## [Data segment]
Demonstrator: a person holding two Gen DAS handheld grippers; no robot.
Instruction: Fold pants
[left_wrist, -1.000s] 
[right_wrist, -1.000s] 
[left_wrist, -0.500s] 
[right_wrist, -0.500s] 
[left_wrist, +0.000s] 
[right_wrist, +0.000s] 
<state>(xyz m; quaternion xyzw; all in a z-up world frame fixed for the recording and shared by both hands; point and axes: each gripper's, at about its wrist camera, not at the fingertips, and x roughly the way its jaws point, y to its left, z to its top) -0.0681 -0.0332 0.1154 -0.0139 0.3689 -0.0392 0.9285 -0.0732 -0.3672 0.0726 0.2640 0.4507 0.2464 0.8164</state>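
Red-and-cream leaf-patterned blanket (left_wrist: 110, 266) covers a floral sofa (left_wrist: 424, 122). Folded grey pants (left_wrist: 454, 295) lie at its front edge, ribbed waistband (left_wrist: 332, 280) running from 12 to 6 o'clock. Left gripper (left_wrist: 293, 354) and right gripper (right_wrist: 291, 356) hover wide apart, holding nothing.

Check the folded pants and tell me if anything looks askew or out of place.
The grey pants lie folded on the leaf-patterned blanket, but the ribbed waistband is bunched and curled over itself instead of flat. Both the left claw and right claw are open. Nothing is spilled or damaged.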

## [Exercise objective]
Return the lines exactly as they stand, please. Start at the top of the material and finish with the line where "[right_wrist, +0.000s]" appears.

## [Exercise solution]
Demonstrator: a person holding two Gen DAS handheld grippers; no robot.
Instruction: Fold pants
[left_wrist, -1.000s] 
[right_wrist, -1.000s] 
[left_wrist, -0.500s] 
[right_wrist, -0.500s] 
[left_wrist, +0.000s] 
[right_wrist, +0.000s] 

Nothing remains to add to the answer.